Here are some pages from the recently released Japanese Ghost Stories in Lafcadio Hearn It is Benjamin Lacombe with translation by João Cardoso for the Presence Editorial. You can buy here with discount.
Synopsis of Ghost Stories from Japan
A unique book, of rare beauty, that celebrates Japan. Ten stories that represent a country, its culture and its traditions.
Lafcadio Hearn fell in love with Japan so much that he naturalized and lived there at the end of the 19th century, leaving a legacy of incalculable value: he collected, fixed and wrote the best ghost stories from Japanese folklore.
Benjamin Lacombe also fell in love with Japan, now offering us a magical journey through the ten best of those stories, through his illustrations – delicate and with incredible strength, they seem to float between the pages of text, surprising and haunting the reader.
ISBN: | 9789722372350 |
Language: | Portuguese |
Dimensions: | 195 x 275 x 20 mm |
Binding: | Hard cover |
Pages: | 192 |
Lafcadio Hearn (1850-1904) Born in 1850, Patrick Lafcadio Hearn had a difficult beginning in life: after the death of his parents, he was raised by an aunt in Dublin, and, at the age of sixteen, he lost his sight while playing with his schoolmates that went wrong. Rejected by his family, he left Ireland for England and then France, before settling in the United States of America, where he became a journalist at the Enquirer. He discovered Japanese culture through contacts with the ambassador of the Empire of Japan. In 1874 – at a time when mixed marriages were illegal –, Hearn married Althea «Matthie»

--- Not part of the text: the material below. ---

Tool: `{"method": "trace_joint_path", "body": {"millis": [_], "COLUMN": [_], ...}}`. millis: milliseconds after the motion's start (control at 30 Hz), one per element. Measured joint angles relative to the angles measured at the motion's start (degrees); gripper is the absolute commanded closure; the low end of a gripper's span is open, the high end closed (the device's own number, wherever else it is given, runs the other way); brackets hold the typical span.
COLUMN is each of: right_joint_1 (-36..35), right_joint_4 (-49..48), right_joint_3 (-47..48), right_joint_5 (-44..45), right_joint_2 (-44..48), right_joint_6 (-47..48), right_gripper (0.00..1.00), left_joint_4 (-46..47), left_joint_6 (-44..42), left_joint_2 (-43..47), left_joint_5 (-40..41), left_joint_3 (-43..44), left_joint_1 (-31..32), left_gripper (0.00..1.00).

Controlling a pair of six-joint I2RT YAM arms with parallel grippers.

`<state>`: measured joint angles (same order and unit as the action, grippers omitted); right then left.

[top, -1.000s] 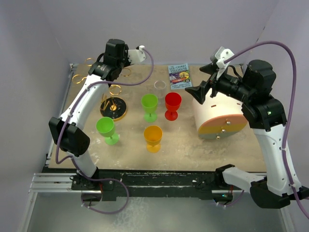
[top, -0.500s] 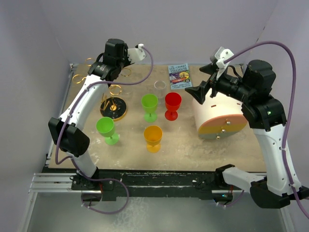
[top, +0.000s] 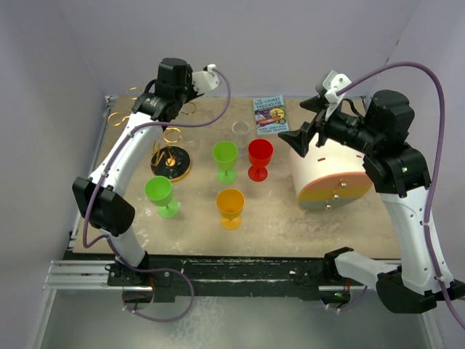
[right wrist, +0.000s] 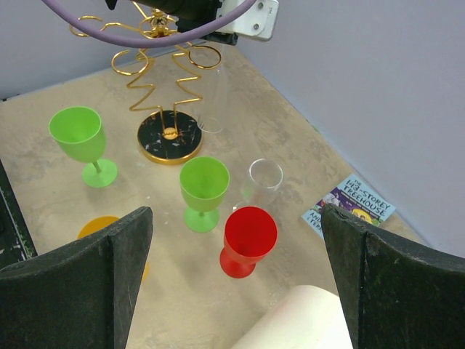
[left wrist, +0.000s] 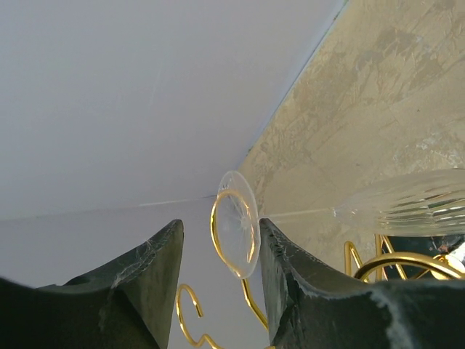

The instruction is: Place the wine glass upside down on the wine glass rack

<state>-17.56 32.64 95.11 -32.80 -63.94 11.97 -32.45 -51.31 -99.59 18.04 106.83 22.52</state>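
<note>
- Against the view a second earlier I saw no change from above: both arms held the same pose, and nothing on the table [top: 290, 225] had moved.
- Left gripper [left wrist: 221, 225] was up at the top of the wine glass rack [right wrist: 169, 138], which stood far left on its black disc base.
- Its fingers [left wrist: 156, 269] were partly spread on either side of the wine glass's foot. There was a clear gap on one side and the other finger sat close to the rim; I couldn't tell whether it touched. It wasn't pinching.
- Wine glass [left wrist: 414, 203] hung upside down on the rack, foot seated in a gold loop, stem running to the bowl below.
- Count: one rack, with one clear glass on it.
- Two green goblets upright, one [top: 160, 193] front-left of the rack base and one [top: 225, 156] mid-table.
- One orange goblet [top: 230, 205], nearest the arms, between the greens.
- One red goblet [top: 260, 156], just beside the mid-table green one.
- One second clear glass [right wrist: 265, 174], upright behind the green/red pair.
- One book [top: 270, 115] lay flat at the far edge.
- One white drum [top: 327, 171] lay on its side, right of the red goblet.
- Right gripper [right wrist: 232, 218] hung above the drum with fingers spread wide and nothing between them.
</note>
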Motion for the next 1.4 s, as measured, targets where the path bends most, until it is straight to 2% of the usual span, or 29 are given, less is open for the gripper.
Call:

Foley, of mixed origin. When this union was discovered, he was fired and he began working for the competing newspaper, the Cincinnati Commercial. He became interested in the Creole culture of New Orleans, having published, in 1885, a dictionary of Creole proverbs and a collection on culinary themes. In 1889, Harper’s Monthly sent him as a correspondent to the West Indies. After a first novel, Youma, he brought together a large number of traditional Martinique tales, which were the subject of several works. A year later, he accepted an invitation from his Japanese ambassador friend and settled in Yokohama, where he found work as a journalist in the English-speaking press. Hearn married the daughter of a samurai, Koizumi Stesuko, obtaining Japanese citizenship with the name Koizumi Yakumo in 1896. He then became interested in traditional Japanese ghost stories (yokai) and began writing his works about the Japan. An inveterate traveler, he lived successively in Kobe, Matsue and also in Tokyo, where he was appointed professor at Waseda University. A great admirer of Pierre Loti, Hearn was also an English translator of Flaubert, Anatole France, Théophile Gautier, Hugo, Maupassant, Mérimée, Nerval and Zola. He died in 1904 of heart disease in Tokyo. Numerous tributes have been paid to him in literature and comics, as well as in cinema and television.

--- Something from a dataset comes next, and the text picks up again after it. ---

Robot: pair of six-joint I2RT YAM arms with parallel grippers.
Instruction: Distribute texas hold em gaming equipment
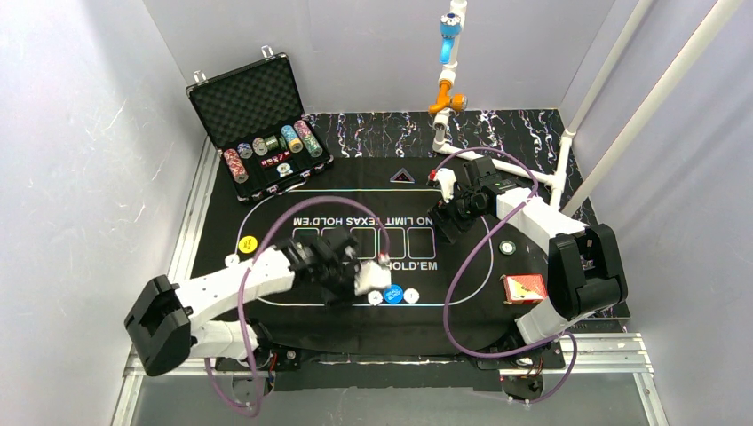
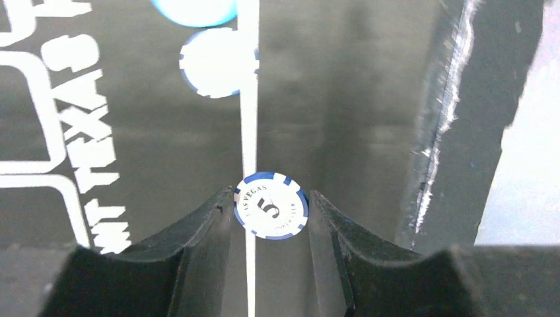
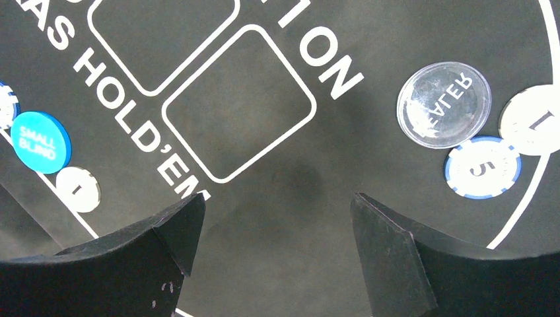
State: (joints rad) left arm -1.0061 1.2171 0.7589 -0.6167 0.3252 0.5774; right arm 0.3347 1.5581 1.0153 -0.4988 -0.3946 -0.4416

Benjamin Lacombe (1982-) French author and illustrator born in Paris on July 12, 1982, is one of the main exponents of the new French illustration.
In 2001, he entered the National School of Decorative Arts in Paris (ENSAD), where he attended artistic training. Alongside her studies, she worked in advertising and animation. At nineteen, she signed her first comic book and several illustrated books.
His final course project, Cerise Griotte, which he wrote and illustrated entirely, is his first book for young people, published by Éditions du Seuil in March 2006. The following year, it was published by Walker Books (in the USA), being selected by the prestigious weekly publication Time Magazine as one of the ten best books for young people in 2007 in the United States of America. Since then, Benjamin Lacombe has written and illustrated around twenty books, some of which have been translated and awarded awards around the world, including Les Amants Papillons, Généalogie d’une Sorcière, La Mélodie des Tuyaux, Il Était une Fois… or, also, Les Contes Macabres. He regularly exhibits his work in galleries and collaborates, notably, with Ad Hoc Art (New York), Dorothy Circus Gallery (Rome), Maruzen (Tokyo), Nucleus (Los Angeles) and Galerie Daniel Maghen (Paris).